TASK ITEM:
Could the data below be copied exactly, minus the pictures?

MATERIAL FOR THIS TASK:
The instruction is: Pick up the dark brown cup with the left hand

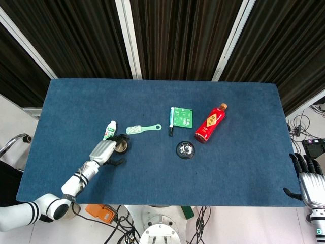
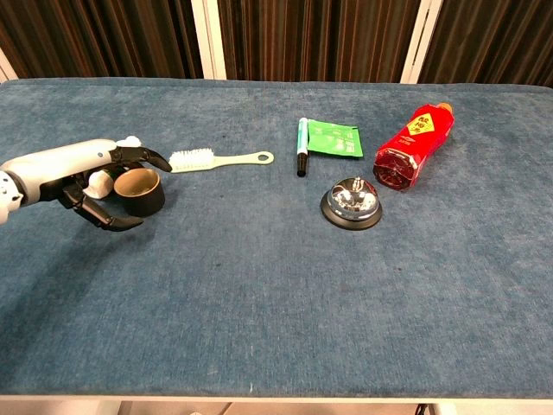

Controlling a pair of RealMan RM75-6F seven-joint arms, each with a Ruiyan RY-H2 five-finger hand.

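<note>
Dark brown cup (image 2: 139, 192) stands upright at the table's (image 2: 285, 285) 9 o'clock side, left hand (image 2: 82, 177) cupped around it with fingers apart, not visibly clamped; likely light, rigid, smooth-walled, so grip mid-wall with thumb opposing fingers.

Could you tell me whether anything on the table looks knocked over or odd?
The red bottle and the small white bottle both lie on their sides. Nothing is spilled. The cup stands upright inside the left hand.

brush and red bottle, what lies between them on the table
A marker and a green packet lie between the brush and the red bottle, side by side; the head view shows it best.
</note>
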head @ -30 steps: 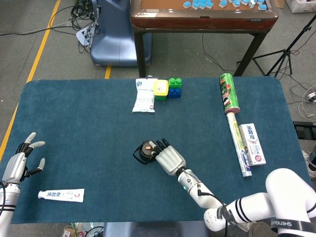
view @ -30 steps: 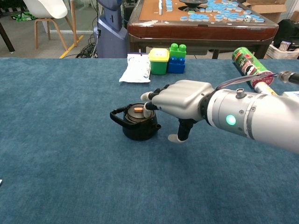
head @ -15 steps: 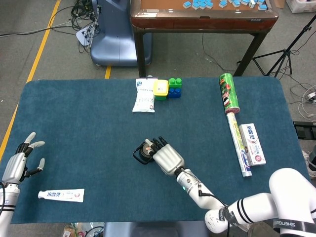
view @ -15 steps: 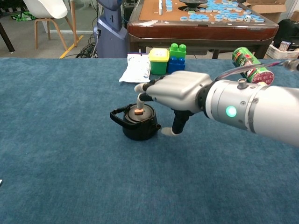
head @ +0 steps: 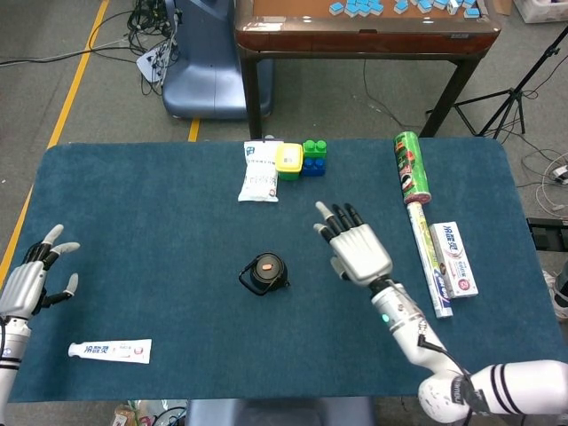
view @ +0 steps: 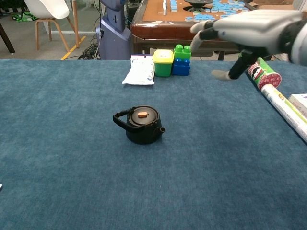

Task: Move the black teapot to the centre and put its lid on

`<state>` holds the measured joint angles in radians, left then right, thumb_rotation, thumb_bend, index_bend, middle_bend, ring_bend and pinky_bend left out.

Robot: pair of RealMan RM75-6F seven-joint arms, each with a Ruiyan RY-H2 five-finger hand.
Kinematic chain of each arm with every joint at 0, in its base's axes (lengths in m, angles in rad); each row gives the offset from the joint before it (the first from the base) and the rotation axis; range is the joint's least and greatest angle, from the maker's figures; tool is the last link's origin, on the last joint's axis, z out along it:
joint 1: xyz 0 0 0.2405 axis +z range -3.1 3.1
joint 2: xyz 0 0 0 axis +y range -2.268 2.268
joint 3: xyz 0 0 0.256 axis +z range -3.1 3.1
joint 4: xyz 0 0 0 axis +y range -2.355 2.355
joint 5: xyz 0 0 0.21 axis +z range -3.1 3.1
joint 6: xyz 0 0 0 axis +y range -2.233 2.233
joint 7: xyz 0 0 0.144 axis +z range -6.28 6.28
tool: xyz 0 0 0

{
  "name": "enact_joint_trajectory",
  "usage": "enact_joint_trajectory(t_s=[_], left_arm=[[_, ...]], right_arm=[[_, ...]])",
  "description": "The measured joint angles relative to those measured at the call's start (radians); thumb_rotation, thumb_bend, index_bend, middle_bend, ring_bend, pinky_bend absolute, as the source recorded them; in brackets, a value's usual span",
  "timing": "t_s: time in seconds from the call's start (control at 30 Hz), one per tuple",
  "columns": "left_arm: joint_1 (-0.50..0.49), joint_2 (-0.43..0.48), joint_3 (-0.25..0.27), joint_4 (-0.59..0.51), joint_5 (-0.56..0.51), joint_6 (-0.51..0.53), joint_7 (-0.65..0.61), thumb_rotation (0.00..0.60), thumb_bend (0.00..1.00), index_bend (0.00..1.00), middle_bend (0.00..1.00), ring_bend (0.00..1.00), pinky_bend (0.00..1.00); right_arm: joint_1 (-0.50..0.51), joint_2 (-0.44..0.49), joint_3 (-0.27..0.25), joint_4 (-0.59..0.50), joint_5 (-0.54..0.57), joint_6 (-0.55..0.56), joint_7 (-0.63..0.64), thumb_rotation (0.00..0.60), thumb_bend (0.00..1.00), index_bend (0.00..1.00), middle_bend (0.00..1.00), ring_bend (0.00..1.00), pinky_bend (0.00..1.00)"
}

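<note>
Near edge: a toothpaste tube (head: 110, 350) lies flat at the near left of the blue surface (head: 160, 231), with the left hand (head: 28, 284) just beyond it at the left rim, fingers spread and holding nothing.

Centre: and there's the black teapot (head: 264, 273), sitting about mid-surface with its lid (view: 142, 115) on top, the small orange knob showing dead centre. Handle pokes out to the left, spout to the right in the chest view, so its long axis runs left to right.

Right hand: the right hand (head: 353, 247) hangs to the right of the pot and a touch farther, well apart from it, fingers (head: 336, 218) splayed and empty.

Key relation: the pot lies left and slightly near of those fingers, and the right hand is clearly the closer of the two.

Change: big one here! Half a second ago that hand was right over the pot with fingers at the lid; now it has lifted away to the right and the pot stands alone, unmoved.

Judgement: looks like job done, lid seated.

Far side: a white packet (head: 260, 172), a yellow-lidded tub (head: 288, 160) and green-and-blue blocks (head: 313, 157) sit at the far edge, a green can (head: 411, 166) at far right.
</note>
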<state>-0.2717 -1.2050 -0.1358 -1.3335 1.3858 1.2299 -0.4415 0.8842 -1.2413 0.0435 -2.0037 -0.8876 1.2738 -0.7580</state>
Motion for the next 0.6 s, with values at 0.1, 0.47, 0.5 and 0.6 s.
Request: enact_joint_trajectory(t_s=[0.1,0.47,0.5,0.6], left_arm=[[-0.008,0.047,-0.019,-0.092,-0.018,0.002,0.083,0.6,0.44,0.23,0.0,0.0,0.0],[-0.031,0.135,-0.063,-0.353,-0.075,0.051,0.416,0.6,0.44,0.23,0.0,0.0,0.0],[-0.033,0.137,-0.065,-0.375,-0.079,0.059,0.447,0.6,0.44,0.23,0.0,0.0,0.0],[-0.036,0.135,-0.065,-0.417,-0.084,0.081,0.508,0.6,0.44,0.23,0.0,0.0,0.0]], right_arm=[[-0.06,0.089,-0.019,-0.017,-0.043,0.013,0.077,0.6,0.42,0.2,0.0,0.0,0.0],[-0.272,0.289,-0.13,-0.049,-0.18,0.02,0.274,0.6,0.42,0.2,0.0,0.0,0.0],[-0.286,0.293,-0.137,-0.042,-0.193,0.02,0.288,0.6,0.42,0.2,0.0,0.0,0.0],[-0.327,0.296,-0.152,-0.014,-0.242,0.024,0.333,0.6,0.42,0.2,0.0,0.0,0.0]])
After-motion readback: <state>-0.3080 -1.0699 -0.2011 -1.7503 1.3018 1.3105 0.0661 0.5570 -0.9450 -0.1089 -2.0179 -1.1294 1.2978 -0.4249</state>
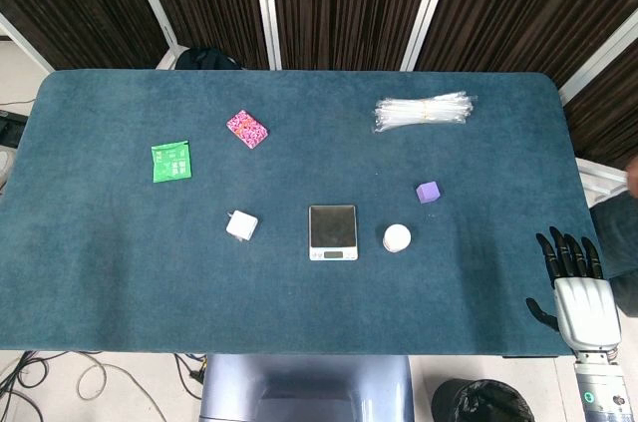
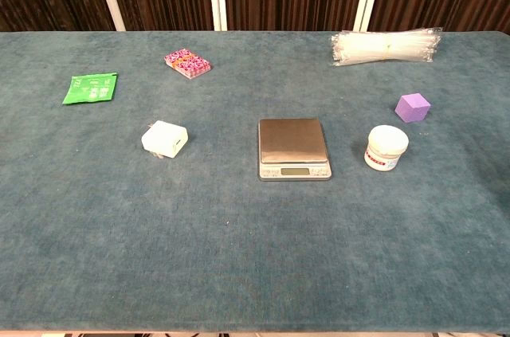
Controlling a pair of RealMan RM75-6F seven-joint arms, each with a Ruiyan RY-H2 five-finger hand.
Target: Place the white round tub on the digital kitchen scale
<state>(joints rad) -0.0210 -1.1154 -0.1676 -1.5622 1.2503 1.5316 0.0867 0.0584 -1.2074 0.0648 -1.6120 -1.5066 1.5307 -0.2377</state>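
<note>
The white round tub (image 1: 397,237) (image 2: 386,147) stands upright on the blue table, just right of the digital kitchen scale (image 1: 332,231) (image 2: 292,148). The scale's steel platform is bare. My right hand (image 1: 573,282) hovers at the table's near right corner, far to the right of the tub, fingers spread and holding nothing. It shows only in the head view. My left hand appears in neither view.
A purple cube (image 1: 429,193) (image 2: 413,107) sits behind the tub. A white charger block (image 1: 241,225) (image 2: 165,139) lies left of the scale. Farther back are a green packet (image 1: 170,162), a pink packet (image 1: 247,129) and a bundle of clear straws (image 1: 424,111).
</note>
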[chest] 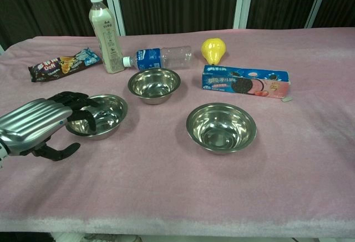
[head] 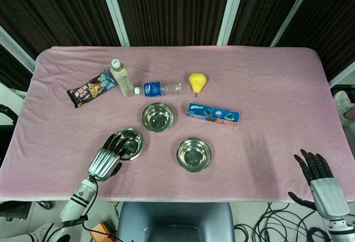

EXERCISE ANSWER:
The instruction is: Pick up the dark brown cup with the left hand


Controlling a pair of RealMan RM75-6F seven-joint arms, each with a Ruiyan RY-H2 five-finger hand.

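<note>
Dark brown cup (image 2: 139, 192) stands upright at the table's (image 2: 285, 285) 9 o'clock side, left hand (image 2: 82, 177) cupped around it with fingers apart, not visibly clamped; likely light, rigid, smooth-walled, so grip mid-wall with thumb opposing fingers.

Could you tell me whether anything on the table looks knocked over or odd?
The red bottle and the small white bottle both lie on their sides. Nothing is spilled. The cup stands upright inside the left hand.

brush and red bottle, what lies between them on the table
A marker and a green packet lie between the brush and the red bottle, side by side; the head view shows it best.
</note>
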head @ -30 steps: 
view @ -30 steps: 
head @ -15 steps: 
view @ -15 steps: 
head @ +0 steps: 
view @ +0 steps: 

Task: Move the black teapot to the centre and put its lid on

`<state>` holds the measured joint angles in radians, left then right, thumb_rotation, thumb_bend, index_bend, middle_bend, ring_bend and pinky_bend left out.

Robot: pair of RealMan RM75-6F seven-joint arms, each with a Ruiyan RY-H2 five-finger hand.
Kinematic chain of each arm with every joint at 0, in its base's axes (lengths in m, angles in rad); each row gives the offset from the joint before it (the first from the base) and the rotation axis; range is the joint's least and greatest angle, from the maker's figures; tool is the last link's origin, on the last joint's axis, z out along it:
joint 1: xyz 0 0 0.2405 axis +z range -3.1 3.1
joint 2: xyz 0 0 0 axis +y range -2.268 2.268
joint 3: xyz 0 0 0.256 axis +z range -3.1 3.1
joint 4: xyz 0 0 0 axis +y range -2.355 2.355
joint 5: xyz 0 0 0.21 axis +z range -3.1 3.1
joint 6: xyz 0 0 0 axis +y range -2.233 2.233
joint 7: xyz 0 0 0.144 axis +z range -6.28 6.28
tool: xyz 0 0 0

{
  "name": "enact_joint_trajectory",
  "usage": "enact_joint_trajectory(t_s=[_], left_arm=[[_, ...]], right_arm=[[_, ...]])",
  "description": "The measured joint angles relative to those measured at the call's start (radians); thumb_rotation, thumb_bend, index_bend, middle_bend, ring_bend, pinky_bend absolute, as the source recorded them; in brackets, a value's usual span",
  "timing": "t_s: time in seconds from the call's start (control at 30 Hz), one per tuple",
  "columns": "left_arm: joint_1 (-0.50..0.49), joint_2 (-0.43..0.48), joint_3 (-0.25..0.27), joint_4 (-0.59..0.51), joint_5 (-0.56..0.51), joint_6 (-0.51..0.53), joint_7 (-0.65..0.61), thumb_rotation (0.00..0.60), thumb_bend (0.00..1.00), index_bend (0.00..1.00), middle_bend (0.00..1.00), ring_bend (0.00..1.00), pinky_bend (0.00..1.00); right_arm: joint_1 (-0.50..0.51), joint_2 (-0.44..0.49), joint_3 (-0.27..0.25), joint_4 (-0.59..0.50), joint_5 (-0.54..0.57), joint_6 (-0.55..0.56), joint_7 (-0.63..0.64), thumb_rotation (0.00..0.60), thumb_bend (0.00..1.00), index_bend (0.00..1.00), middle_bend (0.00..1.00), ring_bend (0.00..1.00), pinky_bend (0.00..1.00)"
}

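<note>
Near edge: a toothpaste tube (head: 110, 350) lies flat at the near left of the blue surface (head: 160, 231), with the left hand (head: 28, 284) just beyond it at the left rim, fingers spread and holding nothing.

Centre: and there's the black teapot (head: 264, 273), sitting about mid-surface with its lid (view: 142, 115) on top, the small orange knob showing dead centre. Handle pokes out to the left, spout to the right in the chest view, so its long axis runs left to right.

Right hand: the right hand (head: 353, 247) hangs to the right of the pot and a touch farther, well apart from it, fingers (head: 336, 218) splayed and empty.

Key relation: the pot lies left and slightly near of those fingers, and the right hand is clearly the closer of the two.

Change: big one here! Half a second ago that hand was right over the pot with fingers at the lid; now it has lifted away to the right and the pot stands alone, unmoved.

Judgement: looks like job done, lid seated.

Far side: a white packet (head: 260, 172), a yellow-lidded tub (head: 288, 160) and green-and-blue blocks (head: 313, 157) sit at the far edge, a green can (head: 411, 166) at far right.
</note>
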<state>-0.2717 -1.2050 -0.1358 -1.3335 1.3858 1.2299 -0.4415 0.8842 -1.2413 0.0435 -2.0037 -0.8876 1.2738 -0.7580</state>
Motion for the next 0.6 s, with values at 0.1, 0.47, 0.5 and 0.6 s.
Request: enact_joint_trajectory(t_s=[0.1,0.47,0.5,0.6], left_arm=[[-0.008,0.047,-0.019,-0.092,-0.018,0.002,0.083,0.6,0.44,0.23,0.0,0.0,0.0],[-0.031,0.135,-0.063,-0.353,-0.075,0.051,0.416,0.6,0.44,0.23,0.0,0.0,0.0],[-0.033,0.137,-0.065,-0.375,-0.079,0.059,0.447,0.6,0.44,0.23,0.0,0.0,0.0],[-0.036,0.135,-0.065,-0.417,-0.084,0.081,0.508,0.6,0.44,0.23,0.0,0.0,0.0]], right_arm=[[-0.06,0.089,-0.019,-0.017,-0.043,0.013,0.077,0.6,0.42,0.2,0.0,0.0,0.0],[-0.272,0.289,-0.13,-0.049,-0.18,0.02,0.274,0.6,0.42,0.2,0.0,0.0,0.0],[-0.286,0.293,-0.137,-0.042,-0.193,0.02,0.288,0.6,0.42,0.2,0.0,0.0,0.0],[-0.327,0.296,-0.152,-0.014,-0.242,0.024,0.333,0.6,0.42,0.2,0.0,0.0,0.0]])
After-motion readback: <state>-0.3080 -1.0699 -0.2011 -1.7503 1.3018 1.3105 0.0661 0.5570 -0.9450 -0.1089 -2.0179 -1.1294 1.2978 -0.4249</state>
Controlling a pair of RealMan RM75-6F seven-joint arms, each with a Ruiyan RY-H2 five-finger hand.
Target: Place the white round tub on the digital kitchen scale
<state>(joints rad) -0.0210 -1.1154 -0.1676 -1.5622 1.2503 1.5316 0.0867 0.0584 -1.2074 0.0648 -1.6120 -1.5066 1.5307 -0.2377</state>
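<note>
The white round tub (image 1: 397,237) (image 2: 386,147) stands upright on the blue table, just right of the digital kitchen scale (image 1: 332,231) (image 2: 292,148). The scale's steel platform is bare. My right hand (image 1: 573,282) hovers at the table's near right corner, far to the right of the tub, fingers spread and holding nothing. It shows only in the head view. My left hand appears in neither view.
A purple cube (image 1: 429,193) (image 2: 413,107) sits behind the tub. A white charger block (image 1: 241,225) (image 2: 165,139) lies left of the scale. Farther back are a green packet (image 1: 170,162), a pink packet (image 1: 247,129) and a bundle of clear straws (image 1: 424,111).
</note>
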[chest] 
[head] 

The work on the exercise is done.